Ireland’s prime minister, Leo Varadkar, has told the UK to “tone down” its “nationalistic rhetoric” during forthcoming negotiations with the European Union.
Speaking to the BBC’s Andrew Marr, Mr Varadkar told viewers: “Let’s not repeat some of the errors that we’ve made in the past two and a half years. Let’s not set such rigid red lines that it makes it hard to come to an agreement, and let’s tone down the kind of nationalistic rhetoric.”
Despite the Taoiseach of the Irish republic telling Britain to “be cautious about the rhetoric”, he was at the centre of a row with his British neighbours to the north over his own inflammatory remarks over the Irish border issue last year.

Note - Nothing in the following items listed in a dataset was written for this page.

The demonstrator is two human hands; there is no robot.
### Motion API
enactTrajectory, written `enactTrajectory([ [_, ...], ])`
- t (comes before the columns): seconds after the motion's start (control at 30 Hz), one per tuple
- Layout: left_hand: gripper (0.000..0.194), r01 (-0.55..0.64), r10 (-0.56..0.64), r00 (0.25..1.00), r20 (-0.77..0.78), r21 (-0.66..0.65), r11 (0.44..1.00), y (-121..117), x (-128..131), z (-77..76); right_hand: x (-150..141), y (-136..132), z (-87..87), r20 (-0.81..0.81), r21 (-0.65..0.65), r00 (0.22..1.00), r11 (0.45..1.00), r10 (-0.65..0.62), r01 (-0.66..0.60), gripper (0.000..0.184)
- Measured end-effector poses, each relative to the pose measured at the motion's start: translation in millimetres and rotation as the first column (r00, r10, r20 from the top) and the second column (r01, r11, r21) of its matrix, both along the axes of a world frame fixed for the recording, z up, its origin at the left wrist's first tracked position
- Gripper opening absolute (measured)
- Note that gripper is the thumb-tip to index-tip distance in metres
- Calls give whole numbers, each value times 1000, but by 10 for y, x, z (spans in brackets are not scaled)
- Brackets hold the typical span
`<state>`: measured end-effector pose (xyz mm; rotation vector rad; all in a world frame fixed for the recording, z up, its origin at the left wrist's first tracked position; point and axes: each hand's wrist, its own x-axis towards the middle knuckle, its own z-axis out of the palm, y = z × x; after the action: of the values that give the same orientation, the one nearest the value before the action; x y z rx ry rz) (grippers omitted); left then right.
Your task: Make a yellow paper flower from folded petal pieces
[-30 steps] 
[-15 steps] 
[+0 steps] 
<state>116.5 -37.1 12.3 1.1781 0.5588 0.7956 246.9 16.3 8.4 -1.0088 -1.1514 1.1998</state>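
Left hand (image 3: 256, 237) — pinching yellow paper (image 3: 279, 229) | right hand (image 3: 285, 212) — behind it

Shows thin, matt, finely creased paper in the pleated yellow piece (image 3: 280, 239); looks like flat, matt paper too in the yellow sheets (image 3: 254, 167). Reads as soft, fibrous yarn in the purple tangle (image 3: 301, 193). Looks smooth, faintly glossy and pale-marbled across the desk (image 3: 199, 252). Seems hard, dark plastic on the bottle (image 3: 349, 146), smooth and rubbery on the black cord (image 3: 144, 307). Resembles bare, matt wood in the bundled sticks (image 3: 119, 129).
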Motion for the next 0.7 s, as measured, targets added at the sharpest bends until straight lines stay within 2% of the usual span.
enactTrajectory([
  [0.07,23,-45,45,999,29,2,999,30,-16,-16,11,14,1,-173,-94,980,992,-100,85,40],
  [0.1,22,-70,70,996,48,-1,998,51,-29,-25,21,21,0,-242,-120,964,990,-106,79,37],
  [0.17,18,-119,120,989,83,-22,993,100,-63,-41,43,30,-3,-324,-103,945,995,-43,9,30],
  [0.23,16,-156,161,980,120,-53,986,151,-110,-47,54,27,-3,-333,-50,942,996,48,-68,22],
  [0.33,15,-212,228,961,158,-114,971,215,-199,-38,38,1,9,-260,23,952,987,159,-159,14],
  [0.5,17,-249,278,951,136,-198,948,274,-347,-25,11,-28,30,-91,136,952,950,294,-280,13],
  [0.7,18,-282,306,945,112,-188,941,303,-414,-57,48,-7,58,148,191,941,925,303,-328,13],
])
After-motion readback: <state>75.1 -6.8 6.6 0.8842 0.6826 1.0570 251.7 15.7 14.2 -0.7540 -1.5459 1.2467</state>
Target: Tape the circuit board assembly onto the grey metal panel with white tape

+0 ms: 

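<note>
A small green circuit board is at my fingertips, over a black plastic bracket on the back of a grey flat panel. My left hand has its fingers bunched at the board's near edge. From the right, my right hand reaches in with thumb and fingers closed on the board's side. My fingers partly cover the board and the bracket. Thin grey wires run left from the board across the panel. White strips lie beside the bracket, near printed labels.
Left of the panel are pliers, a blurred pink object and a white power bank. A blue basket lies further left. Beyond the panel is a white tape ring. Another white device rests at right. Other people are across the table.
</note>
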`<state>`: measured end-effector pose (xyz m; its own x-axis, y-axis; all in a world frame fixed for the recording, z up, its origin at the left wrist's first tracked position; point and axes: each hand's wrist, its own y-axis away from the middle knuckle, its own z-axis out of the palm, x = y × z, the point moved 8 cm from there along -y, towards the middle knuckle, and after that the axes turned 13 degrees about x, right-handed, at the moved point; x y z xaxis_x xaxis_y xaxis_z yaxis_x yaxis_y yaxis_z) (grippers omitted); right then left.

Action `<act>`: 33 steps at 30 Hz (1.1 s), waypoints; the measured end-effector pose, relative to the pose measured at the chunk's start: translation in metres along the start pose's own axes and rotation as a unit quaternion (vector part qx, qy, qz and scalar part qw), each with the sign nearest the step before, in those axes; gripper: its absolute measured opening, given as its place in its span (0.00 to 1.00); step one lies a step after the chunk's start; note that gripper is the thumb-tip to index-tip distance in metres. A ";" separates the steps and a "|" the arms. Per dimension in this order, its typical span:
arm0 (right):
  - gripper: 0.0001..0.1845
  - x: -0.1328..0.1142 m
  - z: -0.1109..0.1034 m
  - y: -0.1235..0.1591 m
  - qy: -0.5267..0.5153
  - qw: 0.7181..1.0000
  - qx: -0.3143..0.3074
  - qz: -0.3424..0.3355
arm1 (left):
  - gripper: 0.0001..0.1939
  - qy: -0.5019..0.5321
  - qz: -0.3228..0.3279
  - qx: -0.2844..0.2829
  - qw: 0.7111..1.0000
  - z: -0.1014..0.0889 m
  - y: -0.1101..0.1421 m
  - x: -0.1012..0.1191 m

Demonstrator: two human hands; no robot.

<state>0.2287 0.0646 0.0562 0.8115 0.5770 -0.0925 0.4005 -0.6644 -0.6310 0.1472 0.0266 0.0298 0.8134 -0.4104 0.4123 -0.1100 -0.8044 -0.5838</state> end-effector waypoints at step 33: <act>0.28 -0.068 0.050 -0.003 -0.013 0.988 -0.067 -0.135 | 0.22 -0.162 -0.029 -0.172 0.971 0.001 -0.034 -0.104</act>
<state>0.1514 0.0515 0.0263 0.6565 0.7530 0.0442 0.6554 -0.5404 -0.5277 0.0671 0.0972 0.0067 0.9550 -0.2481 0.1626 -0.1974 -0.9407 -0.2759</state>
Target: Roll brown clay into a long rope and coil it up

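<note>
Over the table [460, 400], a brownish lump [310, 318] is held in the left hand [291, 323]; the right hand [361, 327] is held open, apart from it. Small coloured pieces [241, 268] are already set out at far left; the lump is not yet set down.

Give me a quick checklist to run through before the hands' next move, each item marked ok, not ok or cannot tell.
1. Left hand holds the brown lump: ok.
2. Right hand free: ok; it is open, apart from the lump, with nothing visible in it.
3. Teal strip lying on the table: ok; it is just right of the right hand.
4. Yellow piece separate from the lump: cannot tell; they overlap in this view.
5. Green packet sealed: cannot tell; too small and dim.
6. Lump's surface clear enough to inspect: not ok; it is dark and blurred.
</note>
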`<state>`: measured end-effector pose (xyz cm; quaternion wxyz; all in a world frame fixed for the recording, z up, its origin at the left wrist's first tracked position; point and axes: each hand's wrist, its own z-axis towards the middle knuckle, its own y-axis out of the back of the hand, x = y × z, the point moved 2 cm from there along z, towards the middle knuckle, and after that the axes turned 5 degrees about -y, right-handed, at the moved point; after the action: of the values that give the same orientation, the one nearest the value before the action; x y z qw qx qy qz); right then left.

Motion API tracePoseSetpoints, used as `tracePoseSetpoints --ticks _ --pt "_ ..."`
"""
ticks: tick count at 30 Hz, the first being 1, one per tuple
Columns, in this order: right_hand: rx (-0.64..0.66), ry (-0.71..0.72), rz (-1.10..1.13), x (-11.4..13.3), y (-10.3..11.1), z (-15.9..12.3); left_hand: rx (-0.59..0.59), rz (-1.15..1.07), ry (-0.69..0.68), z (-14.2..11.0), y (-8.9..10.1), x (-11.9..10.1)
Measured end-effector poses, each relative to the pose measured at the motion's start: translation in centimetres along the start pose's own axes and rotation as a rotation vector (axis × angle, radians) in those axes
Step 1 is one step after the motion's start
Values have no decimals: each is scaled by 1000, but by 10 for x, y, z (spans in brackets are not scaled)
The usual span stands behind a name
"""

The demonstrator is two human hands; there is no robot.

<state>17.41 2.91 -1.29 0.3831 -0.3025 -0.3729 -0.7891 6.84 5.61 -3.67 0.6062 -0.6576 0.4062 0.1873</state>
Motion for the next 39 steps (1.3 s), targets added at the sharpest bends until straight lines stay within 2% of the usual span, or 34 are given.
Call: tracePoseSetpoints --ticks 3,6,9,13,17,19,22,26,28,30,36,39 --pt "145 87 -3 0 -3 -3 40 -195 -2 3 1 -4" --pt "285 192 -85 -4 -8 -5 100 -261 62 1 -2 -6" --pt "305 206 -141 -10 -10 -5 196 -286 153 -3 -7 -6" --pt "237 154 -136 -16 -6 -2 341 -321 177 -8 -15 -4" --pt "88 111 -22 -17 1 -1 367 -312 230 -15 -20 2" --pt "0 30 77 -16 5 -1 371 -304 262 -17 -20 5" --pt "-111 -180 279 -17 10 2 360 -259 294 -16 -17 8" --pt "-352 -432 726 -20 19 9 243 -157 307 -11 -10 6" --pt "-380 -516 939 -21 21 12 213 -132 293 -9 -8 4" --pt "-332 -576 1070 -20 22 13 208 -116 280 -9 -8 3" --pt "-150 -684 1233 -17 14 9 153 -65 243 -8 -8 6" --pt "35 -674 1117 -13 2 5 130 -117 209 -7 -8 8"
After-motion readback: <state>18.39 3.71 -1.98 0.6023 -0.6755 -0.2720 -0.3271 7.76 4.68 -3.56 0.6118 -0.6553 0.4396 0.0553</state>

In January 2019, Mr Varadkar had claimed that the Irish border may need a “police or army presence” in the case of a no-deal Brexit, evoking memories of the Troubles.
Responding, Northern Irish MP Gregory Campbell, of the Democratic Unionist Party, said the Taoiseach should “dial down the rhetoric” which he said was “deeply unhelpful talk”.
Asked on Sunday whether he regretted calling the UK a “small country”, Mr Varadkar said he had not intended the remark to be petty, but claimed that the UK, which is the world’s sixth-largest economy, was now in a “weaker position” outside of the EU.
Foreign and Commonwealth Secretary Dominic Raab downgraded his insult as merely election campaign bravado, with the Irish going to the polls on Sunday. Mr Raab said: “I think Leo Varadkar is in the midst of a, shall I say, very competitive election in Ireland, and I’m not going to interfere in Irish politics — and I’d probably suggest that he wants to refrain from doing the same.”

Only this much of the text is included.